В Москве мне пришлось несколько раз выступать в концертах. Однажды я пела в пользу общества дешевых квартир для, студентов. На этом вечере произошел печальный инцидент. Когда я приехала вечером в Дворянское собрание и меня боковыми ходами провожали в артистическую комнату, я уже заметила какое-то особенное возбуждение в толпе студентов, встречающихся на пути. Я видела группы молодых людей с зловещими лицами. Они о чем-то шептались, и даже, когда я проходила мимо них, я услыхала такую фразу: "И зачем ее пригласили петь?" — почти с сожалением. Меня это смутило, но я только потом себе ее объяснила. Едва я вышла на эстраду, как мне тоже бросилось в глаза какое-то движение в зале и необычный шум, не прекращавшийся даже во время моего исполнения. Только что я спела арию: "Мне ли, Господи" Чайковского, как в зале раздался оглушительный звук пощечины, потом шум, крики, все встали с мест… Явилась полиция… Это студенты, недовольные за что-то на ректора Брызгалова, отомстили ему по-своему…

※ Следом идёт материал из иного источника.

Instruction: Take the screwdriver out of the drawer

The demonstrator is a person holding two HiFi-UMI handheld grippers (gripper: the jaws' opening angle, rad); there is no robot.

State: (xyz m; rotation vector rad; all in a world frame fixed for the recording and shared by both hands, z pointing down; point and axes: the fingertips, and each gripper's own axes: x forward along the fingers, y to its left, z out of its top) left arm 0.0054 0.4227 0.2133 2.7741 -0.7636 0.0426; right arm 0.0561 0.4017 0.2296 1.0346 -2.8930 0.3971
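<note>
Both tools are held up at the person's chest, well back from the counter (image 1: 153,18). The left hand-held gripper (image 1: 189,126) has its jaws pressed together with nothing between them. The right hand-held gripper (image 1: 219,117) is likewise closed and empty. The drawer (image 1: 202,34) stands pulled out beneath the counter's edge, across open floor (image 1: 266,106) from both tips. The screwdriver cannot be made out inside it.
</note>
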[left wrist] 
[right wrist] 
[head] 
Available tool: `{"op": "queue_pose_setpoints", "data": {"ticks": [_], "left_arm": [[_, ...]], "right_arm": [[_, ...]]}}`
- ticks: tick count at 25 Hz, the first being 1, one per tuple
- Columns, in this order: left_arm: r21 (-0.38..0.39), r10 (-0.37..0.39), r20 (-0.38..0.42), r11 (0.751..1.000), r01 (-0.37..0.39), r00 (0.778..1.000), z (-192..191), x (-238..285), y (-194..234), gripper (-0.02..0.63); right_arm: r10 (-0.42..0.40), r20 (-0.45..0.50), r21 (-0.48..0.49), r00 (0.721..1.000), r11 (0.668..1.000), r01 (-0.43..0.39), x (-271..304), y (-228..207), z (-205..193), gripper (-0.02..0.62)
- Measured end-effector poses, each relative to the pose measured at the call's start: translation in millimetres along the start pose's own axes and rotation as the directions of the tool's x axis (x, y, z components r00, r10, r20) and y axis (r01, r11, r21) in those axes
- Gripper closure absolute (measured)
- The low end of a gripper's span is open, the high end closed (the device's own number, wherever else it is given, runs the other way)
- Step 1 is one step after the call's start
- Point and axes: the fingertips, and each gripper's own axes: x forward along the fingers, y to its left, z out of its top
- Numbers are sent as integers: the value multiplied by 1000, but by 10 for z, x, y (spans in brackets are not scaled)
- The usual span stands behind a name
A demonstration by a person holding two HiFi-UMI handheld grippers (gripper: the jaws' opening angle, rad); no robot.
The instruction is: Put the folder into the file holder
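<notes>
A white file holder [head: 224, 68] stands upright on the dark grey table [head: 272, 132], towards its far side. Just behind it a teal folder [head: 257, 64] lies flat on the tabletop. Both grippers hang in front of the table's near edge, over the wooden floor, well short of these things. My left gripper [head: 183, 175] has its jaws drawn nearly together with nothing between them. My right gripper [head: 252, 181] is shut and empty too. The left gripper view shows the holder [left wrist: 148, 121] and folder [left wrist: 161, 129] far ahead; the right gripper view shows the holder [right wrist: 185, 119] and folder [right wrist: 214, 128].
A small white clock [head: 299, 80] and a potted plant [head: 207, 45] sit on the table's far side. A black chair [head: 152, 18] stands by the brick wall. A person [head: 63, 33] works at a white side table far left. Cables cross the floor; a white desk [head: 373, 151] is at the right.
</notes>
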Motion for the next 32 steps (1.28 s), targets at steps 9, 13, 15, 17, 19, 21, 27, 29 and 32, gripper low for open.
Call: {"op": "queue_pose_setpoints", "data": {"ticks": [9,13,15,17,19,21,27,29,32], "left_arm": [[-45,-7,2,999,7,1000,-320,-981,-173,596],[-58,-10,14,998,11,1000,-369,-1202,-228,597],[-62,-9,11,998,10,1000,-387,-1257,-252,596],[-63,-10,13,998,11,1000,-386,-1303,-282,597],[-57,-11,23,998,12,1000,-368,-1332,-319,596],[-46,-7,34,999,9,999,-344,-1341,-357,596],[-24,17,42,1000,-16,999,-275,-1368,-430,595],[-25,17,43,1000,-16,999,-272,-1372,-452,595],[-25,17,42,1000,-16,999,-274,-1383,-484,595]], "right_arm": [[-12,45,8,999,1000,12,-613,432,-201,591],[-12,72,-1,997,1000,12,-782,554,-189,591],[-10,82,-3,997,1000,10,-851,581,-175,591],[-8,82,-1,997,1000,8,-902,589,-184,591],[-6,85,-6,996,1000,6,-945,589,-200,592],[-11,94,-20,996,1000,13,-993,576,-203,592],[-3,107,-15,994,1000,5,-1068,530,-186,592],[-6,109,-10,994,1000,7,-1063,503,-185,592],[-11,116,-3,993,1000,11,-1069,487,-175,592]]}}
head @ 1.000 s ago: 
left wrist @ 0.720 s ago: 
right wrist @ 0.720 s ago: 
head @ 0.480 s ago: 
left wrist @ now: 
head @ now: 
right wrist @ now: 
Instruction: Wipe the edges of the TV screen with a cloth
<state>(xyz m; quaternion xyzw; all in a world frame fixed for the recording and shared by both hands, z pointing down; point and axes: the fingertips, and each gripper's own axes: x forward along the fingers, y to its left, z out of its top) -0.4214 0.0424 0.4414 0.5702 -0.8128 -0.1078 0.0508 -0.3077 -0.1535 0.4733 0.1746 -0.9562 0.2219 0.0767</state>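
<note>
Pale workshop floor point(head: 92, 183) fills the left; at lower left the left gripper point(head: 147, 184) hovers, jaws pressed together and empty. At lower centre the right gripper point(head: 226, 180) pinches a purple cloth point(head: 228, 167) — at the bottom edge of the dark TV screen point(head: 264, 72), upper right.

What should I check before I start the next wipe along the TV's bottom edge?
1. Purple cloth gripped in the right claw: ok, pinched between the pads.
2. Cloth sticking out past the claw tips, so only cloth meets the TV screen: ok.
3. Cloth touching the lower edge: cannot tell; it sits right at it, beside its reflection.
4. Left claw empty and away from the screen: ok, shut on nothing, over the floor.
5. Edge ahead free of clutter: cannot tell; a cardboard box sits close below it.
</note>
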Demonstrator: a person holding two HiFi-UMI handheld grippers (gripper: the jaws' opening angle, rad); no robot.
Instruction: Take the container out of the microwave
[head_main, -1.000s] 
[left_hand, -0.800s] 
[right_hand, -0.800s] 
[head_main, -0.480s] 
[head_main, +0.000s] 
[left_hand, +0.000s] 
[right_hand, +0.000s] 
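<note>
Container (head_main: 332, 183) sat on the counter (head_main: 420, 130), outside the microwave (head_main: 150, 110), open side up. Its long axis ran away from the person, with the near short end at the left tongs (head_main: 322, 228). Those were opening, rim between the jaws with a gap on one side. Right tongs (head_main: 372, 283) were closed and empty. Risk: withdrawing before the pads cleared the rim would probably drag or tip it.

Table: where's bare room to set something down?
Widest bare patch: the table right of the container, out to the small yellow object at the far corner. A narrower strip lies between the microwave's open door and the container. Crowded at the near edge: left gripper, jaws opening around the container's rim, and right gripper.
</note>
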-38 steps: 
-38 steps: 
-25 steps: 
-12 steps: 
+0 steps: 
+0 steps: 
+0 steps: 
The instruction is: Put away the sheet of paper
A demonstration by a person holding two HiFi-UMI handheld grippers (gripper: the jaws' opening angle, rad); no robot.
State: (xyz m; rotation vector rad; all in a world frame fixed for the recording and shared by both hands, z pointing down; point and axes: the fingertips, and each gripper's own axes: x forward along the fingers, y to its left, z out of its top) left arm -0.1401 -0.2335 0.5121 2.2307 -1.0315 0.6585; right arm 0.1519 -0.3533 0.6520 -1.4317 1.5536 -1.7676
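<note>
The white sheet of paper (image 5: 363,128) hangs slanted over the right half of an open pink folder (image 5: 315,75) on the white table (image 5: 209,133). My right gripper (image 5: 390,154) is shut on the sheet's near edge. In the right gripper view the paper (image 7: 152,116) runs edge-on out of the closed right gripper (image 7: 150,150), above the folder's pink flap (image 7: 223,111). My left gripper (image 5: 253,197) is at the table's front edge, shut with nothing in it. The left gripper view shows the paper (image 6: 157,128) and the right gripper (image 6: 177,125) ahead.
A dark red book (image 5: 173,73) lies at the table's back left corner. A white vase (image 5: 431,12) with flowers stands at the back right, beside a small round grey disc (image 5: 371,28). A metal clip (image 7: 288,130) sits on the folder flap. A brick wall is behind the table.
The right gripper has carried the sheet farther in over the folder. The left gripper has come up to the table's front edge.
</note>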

Зимой я как-то раз познакомилась со Станиславским (К.Алексеевым). В то время он был только любителем, но взгляды его на театр и отношение к делу уже свидетельствовали, что в нем много задатков серьезного творчества. Однажды я приняла участие в благотворительном спектакле, устроенном Станиславским в пользу общества дешевых квартир для учащихся в Консерватории. В театре "Парадиз" мы сыграли пьесу Крылова "Баловень"…[26]
VIII
Петербург. Институт. Б-б. Зыбины. Остафьевы. Знакомство с князем Тенишевым. Париж. Объяснение с князем
Моя мать решила прожить у себя в имении зиму и предоставила мне свою петербургскую квартиру. За те два года, что я на ней прожила, я серьезно потрудилась над рисунком. Одно время усердно ходила в школу Штиглица, но из-за одного обстоятельства должна была ее оставить… У нас там был преподаватель, некий Маршнер. Когда я на уроках рисования с гипсов старалась всегда сесть поближе к модели или просила мне дать лучшее место по своей близорукости, Маршнер всегда запрещал мне переходить с места на место, а раз как-то, при всем классе, очень резко ответил мне: "Если вы близоруки, то нечего и учиться рисовать"… Сказано это было так грубо, и это была такая явная несправедливость, что я ушла из школы и стала брать уроки у очень симпатичного художника Нила Алексеевича Гоголинского, с которым у меня установились дружественные, хорошие отношения, не прерывавшиеся до самой его смерти.
О театре я больше думать не смела, так как вся была во власти мужа, да, по правде сказать, меня и не очень тянуло окунуться в этот омут. Я пела много для себя, несколько раз с успехом в Смоленске и Москве на благотворительных концертах, у добрых знакомых, и все находили, что я хорошо пою. В Петербурге у меня составился небольшой, но приятный, симпатичный кружок. Павел Валерианович Столыпин и барон Петр Феликсович Мейендорф много и охотно аккомпанировали мне. Они оба были мне очень преданными друзьями, и в их обществе я чувствовала себя хорошо.
Маню по требованию мужа пришлось-таки отдать в институт, к моему великому неудовольствию. Муж, к счастью для него, наконец, немного образумился и принял место юрисконсульта у Нобеля и часто по делам уезжал в Баку. Мы с ним не встречались. В его отсутствие я виделась с дочерью, но из года в год наши отношения с ней, к моему великому горю, делались все холодней. Видимо, на девочку кто-то влиял, и не в мою пользу. Бывало, приеду к ней в приемный час, она выходит ко мне неприветливая, надутая. Разговор наш не клеится — холодом так и веет. Сердце сжималось у меня от этих встреч.
Я не решалась смущать детскую душу, заставлять ее быть судьей наших отношений с ее отцом, становиться между нами. Считала нечестным осуждать, восстановлять ребенка против отца, отнимать иллюзии о нем. К несчастью, он думал иначе и, по-видимому, давно уже вливал яд в сердце моей дочери против меня. Эти преступные действия с его стороны принесли пышные плоды и причинили мне в свое время много горя.